Work request
Below are lines of data; restate word for word those running from the line containing "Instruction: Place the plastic" to the line containing "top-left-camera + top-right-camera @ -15", inclusive, and no others.

(Excerpts from a dataset)
▼
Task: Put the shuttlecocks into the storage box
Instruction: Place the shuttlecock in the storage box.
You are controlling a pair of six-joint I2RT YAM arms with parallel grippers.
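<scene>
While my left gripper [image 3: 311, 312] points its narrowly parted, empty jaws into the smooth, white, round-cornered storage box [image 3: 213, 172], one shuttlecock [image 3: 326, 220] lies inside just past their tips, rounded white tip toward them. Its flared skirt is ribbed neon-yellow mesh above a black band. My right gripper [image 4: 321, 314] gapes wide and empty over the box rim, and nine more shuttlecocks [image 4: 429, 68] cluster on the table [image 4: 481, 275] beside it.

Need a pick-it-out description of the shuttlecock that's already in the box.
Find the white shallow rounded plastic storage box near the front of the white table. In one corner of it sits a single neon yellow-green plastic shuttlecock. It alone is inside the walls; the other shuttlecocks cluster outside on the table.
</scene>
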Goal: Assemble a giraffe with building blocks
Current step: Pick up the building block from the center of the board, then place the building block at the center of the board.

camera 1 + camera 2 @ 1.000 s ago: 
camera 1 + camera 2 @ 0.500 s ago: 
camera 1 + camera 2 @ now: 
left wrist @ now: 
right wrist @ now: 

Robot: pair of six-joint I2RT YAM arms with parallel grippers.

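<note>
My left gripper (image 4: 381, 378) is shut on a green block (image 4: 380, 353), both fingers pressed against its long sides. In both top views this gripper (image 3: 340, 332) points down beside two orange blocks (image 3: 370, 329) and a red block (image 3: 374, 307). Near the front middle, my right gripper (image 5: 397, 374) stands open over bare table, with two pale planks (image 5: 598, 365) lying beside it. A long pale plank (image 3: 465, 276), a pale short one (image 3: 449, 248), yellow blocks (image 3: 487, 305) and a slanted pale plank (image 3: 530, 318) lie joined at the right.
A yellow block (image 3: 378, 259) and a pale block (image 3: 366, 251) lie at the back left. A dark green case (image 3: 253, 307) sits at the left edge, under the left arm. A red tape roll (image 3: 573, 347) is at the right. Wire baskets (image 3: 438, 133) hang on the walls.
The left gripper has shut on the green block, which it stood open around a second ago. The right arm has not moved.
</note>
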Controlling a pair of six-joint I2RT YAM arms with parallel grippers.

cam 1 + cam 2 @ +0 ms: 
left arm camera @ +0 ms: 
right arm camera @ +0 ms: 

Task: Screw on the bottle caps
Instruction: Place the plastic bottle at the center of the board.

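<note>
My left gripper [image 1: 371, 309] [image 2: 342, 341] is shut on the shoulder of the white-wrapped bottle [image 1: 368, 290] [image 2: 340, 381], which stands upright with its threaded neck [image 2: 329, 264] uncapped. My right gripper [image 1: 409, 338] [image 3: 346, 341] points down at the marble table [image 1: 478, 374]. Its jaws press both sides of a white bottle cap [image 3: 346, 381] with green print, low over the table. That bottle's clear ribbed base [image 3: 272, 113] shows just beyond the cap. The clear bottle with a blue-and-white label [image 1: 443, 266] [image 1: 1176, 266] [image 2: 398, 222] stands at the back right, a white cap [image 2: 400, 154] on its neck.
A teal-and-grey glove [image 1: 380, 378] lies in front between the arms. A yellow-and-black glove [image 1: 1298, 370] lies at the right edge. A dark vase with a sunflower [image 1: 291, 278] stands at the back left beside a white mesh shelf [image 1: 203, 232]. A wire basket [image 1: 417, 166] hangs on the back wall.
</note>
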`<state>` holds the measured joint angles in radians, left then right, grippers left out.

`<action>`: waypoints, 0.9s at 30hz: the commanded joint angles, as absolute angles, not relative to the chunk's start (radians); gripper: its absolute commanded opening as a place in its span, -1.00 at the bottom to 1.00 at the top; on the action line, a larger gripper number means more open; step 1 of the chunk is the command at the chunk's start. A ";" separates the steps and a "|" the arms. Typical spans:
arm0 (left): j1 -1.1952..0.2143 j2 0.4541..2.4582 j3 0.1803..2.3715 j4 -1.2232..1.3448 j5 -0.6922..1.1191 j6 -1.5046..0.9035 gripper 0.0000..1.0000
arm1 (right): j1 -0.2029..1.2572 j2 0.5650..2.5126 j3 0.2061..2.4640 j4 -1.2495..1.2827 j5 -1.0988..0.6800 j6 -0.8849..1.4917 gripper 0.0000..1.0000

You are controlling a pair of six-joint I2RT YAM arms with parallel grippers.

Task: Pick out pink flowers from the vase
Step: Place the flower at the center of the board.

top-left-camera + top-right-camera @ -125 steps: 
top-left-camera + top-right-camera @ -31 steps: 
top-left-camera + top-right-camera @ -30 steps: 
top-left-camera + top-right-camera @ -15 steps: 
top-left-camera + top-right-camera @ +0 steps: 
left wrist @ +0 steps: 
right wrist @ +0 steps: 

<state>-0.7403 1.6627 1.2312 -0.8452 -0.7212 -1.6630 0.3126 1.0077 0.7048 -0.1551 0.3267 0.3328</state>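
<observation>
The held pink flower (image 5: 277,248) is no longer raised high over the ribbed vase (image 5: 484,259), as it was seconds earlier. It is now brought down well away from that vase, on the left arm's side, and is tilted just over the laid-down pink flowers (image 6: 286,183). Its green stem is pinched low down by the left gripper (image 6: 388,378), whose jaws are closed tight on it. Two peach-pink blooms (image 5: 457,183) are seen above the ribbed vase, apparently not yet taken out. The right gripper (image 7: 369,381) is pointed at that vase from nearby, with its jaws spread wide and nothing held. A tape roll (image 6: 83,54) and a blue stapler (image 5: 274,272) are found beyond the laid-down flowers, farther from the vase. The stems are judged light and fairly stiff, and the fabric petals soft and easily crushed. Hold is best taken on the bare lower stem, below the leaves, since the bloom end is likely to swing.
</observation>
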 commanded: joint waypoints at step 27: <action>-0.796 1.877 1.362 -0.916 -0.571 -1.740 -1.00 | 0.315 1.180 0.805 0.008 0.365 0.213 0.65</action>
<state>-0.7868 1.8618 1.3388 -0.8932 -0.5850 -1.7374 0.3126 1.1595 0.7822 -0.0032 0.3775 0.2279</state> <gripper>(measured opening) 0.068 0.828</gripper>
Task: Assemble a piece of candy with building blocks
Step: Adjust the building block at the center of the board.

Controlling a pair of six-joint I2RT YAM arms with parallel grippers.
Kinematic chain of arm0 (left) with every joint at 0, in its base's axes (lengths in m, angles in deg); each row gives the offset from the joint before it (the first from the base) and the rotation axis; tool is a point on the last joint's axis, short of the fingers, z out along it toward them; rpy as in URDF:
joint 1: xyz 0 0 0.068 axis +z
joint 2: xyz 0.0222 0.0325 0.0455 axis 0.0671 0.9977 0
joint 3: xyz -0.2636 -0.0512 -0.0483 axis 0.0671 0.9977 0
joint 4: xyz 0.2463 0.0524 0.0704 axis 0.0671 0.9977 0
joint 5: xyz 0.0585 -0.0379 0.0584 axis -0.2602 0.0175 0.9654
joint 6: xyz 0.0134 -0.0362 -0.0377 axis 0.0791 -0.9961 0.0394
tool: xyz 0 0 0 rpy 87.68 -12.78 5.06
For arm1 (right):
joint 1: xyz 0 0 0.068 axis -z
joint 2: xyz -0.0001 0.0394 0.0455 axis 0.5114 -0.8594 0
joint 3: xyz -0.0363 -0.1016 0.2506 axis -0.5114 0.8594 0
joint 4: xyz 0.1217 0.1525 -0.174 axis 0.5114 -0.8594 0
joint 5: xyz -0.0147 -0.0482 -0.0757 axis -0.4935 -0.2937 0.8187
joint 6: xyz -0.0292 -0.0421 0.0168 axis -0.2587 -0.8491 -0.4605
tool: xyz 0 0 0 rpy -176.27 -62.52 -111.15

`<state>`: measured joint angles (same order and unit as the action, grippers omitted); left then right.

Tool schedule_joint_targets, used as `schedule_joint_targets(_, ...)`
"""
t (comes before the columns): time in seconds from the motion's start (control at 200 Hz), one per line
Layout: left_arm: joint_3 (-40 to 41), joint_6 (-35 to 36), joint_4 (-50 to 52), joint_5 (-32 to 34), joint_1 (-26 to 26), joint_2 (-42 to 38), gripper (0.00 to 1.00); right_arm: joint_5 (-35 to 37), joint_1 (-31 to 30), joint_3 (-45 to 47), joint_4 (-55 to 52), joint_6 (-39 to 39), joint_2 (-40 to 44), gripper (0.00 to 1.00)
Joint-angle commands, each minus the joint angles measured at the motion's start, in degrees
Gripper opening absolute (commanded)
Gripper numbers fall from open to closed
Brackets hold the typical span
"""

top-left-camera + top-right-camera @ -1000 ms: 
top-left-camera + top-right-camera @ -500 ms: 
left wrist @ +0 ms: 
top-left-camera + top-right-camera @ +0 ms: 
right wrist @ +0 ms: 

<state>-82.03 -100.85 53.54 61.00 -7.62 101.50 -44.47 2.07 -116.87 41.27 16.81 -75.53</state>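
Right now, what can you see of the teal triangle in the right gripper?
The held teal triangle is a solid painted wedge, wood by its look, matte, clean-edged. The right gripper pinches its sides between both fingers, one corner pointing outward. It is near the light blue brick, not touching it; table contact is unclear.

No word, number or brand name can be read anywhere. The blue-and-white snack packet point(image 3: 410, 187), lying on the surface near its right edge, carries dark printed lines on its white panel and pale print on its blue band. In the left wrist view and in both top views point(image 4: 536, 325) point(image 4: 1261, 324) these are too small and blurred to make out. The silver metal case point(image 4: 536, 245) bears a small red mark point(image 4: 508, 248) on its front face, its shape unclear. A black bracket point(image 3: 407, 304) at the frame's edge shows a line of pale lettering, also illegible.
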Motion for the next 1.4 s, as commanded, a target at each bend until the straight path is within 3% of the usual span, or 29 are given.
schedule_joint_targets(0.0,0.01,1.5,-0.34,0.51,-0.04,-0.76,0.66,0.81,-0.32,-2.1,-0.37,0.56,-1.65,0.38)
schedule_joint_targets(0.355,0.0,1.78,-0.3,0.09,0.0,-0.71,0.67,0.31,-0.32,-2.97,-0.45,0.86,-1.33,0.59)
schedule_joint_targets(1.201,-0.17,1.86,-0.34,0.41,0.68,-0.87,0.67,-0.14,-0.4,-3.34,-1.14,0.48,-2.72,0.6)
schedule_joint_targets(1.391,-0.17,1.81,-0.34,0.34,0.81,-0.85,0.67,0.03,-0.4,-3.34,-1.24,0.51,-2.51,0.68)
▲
Result of the exercise
Instruction: Place the plastic bottle at the center of the board.

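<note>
My left gripper [image 1: 371, 309] [image 2: 342, 341] is shut on the shoulder of the white-wrapped bottle [image 1: 368, 290] [image 2: 340, 381], which stands upright with its threaded neck [image 2: 329, 264] uncapped. My right gripper [image 1: 409, 338] [image 3: 346, 341] points down at the marble table [image 1: 478, 374]. Its jaws press both sides of a white bottle cap [image 3: 346, 381] with green print, low over the table. That bottle's clear ribbed base [image 3: 272, 113] shows just beyond the cap. The clear bottle with a blue-and-white label [image 1: 443, 266] [image 1: 1176, 266] [image 2: 398, 222] stands at the back right, a white cap [image 2: 400, 154] on its neck.
A teal-and-grey glove [image 1: 380, 378] lies in front between the arms. A yellow-and-black glove [image 1: 1298, 370] lies at the right edge. A dark vase with a sunflower [image 1: 291, 278] stands at the back left beside a white mesh shelf [image 1: 203, 232]. A wire basket [image 1: 417, 166] hangs on the back wall.
</note>
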`<state>` holds the measured joint angles in radians, left then right, grippers left out.

`<action>`: waypoints, 0.9s at 30hz: the commanded joint angles, as absolute angles, not relative to the chunk's start (radians); gripper: its absolute commanded opening as a place in its span, -1.00 at the bottom to 1.00 at the top; on the action line, a larger gripper number means more open; step 1 of the chunk is the command at the chunk's start. A ";" separates the steps and a "|" the arms. Typical spans:
arm0 (left): j1 -1.1952..0.2143 j2 0.4541..2.4582 j3 0.1803..2.3715 j4 -1.2232..1.3448 j5 -0.6922..1.1191 j6 -1.5046..0.9035 gripper 0.0000..1.0000
arm1 (right): j1 -0.2029..1.2572 j2 0.5650..2.5126 j3 0.2061..2.4640 j4 -1.2495..1.2827 j5 -1.0988..0.6800 j6 -0.8849..1.4917 gripper 0.0000..1.0000

You are controlling a pair of six-joint I2RT YAM arms with parallel grippers.

Task: Pick out pink flowers from the vase
Step: Place the flower at the center of the board.

top-left-camera + top-right-camera @ -125 steps: 
top-left-camera + top-right-camera @ -31 steps: 
top-left-camera + top-right-camera @ -30 steps: 
top-left-camera + top-right-camera @ -15 steps: 

Nothing more belongs to this answer.